▶ _ABOUT THIS EXERCISE_
Report how many lines below include "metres", giving the figure alone.

▶ _GIVEN DATA_
[Start of section]

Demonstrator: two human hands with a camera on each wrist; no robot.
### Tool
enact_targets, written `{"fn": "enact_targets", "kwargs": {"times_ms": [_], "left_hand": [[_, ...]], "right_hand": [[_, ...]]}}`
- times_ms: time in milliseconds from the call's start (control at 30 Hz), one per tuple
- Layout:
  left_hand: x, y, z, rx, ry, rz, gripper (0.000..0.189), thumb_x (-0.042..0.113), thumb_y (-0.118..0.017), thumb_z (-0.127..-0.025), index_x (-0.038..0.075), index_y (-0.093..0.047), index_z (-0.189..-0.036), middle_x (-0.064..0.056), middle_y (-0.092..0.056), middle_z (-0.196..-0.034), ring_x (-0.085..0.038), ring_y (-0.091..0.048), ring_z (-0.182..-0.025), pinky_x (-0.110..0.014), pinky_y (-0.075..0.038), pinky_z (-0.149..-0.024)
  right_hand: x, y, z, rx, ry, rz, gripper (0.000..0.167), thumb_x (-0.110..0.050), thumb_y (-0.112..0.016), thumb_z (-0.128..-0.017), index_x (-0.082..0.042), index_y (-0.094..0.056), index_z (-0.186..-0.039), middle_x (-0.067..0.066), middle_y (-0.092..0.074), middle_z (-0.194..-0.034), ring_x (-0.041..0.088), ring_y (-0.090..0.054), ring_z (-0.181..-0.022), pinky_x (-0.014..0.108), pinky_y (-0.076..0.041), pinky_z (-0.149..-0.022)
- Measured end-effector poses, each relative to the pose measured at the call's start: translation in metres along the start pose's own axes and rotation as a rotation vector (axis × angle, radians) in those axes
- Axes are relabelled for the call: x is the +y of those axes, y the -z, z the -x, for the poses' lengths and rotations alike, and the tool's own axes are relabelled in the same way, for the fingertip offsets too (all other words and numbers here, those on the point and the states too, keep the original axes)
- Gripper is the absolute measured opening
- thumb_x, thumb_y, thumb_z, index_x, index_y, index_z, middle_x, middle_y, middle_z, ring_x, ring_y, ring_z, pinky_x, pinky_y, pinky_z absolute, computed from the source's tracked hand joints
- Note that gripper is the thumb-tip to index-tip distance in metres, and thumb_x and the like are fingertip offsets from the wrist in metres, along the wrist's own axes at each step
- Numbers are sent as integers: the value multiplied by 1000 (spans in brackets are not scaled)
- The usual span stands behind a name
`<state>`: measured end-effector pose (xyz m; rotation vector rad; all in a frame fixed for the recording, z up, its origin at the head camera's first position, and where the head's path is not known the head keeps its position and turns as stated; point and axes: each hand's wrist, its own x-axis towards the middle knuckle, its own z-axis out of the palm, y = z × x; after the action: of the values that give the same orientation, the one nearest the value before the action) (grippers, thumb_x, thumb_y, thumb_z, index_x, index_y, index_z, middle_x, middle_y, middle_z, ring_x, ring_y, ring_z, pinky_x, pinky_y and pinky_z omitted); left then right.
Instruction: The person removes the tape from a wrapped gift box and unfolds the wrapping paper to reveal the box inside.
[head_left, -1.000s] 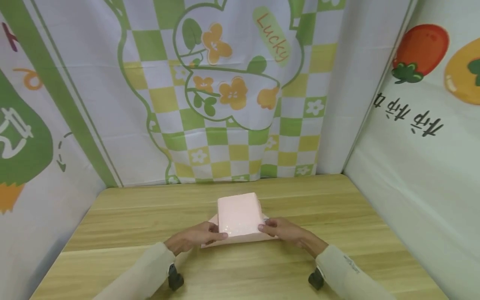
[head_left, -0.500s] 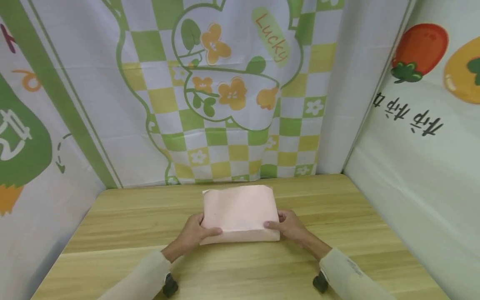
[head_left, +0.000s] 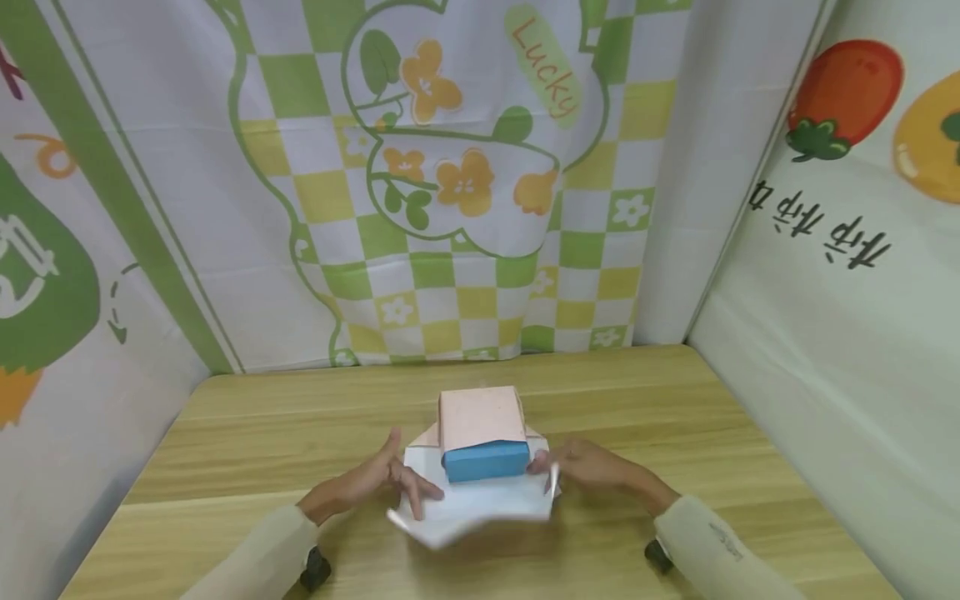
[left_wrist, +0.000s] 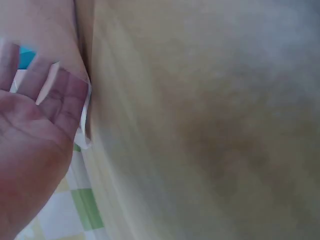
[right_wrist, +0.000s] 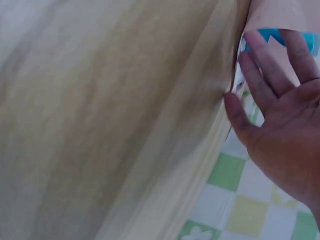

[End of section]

▶ _REPLY TO THE EXERCISE_
2